**** Data shown ****
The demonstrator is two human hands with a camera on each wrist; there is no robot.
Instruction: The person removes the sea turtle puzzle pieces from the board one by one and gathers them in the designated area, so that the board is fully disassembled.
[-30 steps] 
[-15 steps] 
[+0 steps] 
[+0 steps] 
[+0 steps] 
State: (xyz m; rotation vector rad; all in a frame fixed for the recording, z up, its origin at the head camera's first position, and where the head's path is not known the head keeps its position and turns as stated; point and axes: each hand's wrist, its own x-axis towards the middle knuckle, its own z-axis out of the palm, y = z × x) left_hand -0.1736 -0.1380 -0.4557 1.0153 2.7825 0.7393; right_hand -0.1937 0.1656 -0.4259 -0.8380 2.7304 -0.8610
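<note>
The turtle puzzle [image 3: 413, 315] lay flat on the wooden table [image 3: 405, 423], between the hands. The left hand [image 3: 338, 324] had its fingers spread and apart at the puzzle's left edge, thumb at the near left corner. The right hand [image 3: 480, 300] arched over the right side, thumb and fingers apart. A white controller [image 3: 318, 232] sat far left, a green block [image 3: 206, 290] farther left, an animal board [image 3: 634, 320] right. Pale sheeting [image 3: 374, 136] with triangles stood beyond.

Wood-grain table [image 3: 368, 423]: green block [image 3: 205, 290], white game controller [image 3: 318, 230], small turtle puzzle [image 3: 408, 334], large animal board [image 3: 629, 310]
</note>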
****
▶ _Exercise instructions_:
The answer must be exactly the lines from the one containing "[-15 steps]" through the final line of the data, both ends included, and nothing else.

▶ _Expected answer_:
[-15 steps] 
[+0 steps] 
[+0 steps] 
[+0 steps] 
State: (xyz m; rotation vector rad; all in a frame fixed for the recording, z up, its origin at the head camera's first position, and where the head's path is not known the head keeps its position and turns as stated; point and axes: each hand's wrist, its own x-axis towards the middle knuckle, its own z-axis out of the palm, y = z × x) left_hand -0.1736 -0.1380 -0.4557 1.0153 2.7825 0.7393; right_hand -0.1937 0.1656 -0.4259 -0.8380 2.7304 -0.8610
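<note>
The turtle puzzle [image 3: 413, 315] lay flat on the wooden table [image 3: 405, 423], between the hands. The left hand [image 3: 338, 324] had its fingers spread and apart at the puzzle's left edge, thumb at the near left corner. The right hand [image 3: 480, 300] arched over the right side, thumb and fingers apart. A white controller [image 3: 318, 232] sat far left, a green block [image 3: 206, 290] farther left, an animal board [image 3: 634, 320] right. Pale sheeting [image 3: 374, 136] with triangles stood beyond.

Wood-grain table [image 3: 368, 423]: green block [image 3: 205, 290], white game controller [image 3: 318, 230], small turtle puzzle [image 3: 408, 334], large animal board [image 3: 629, 310]
</note>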

What came before is the finished answer.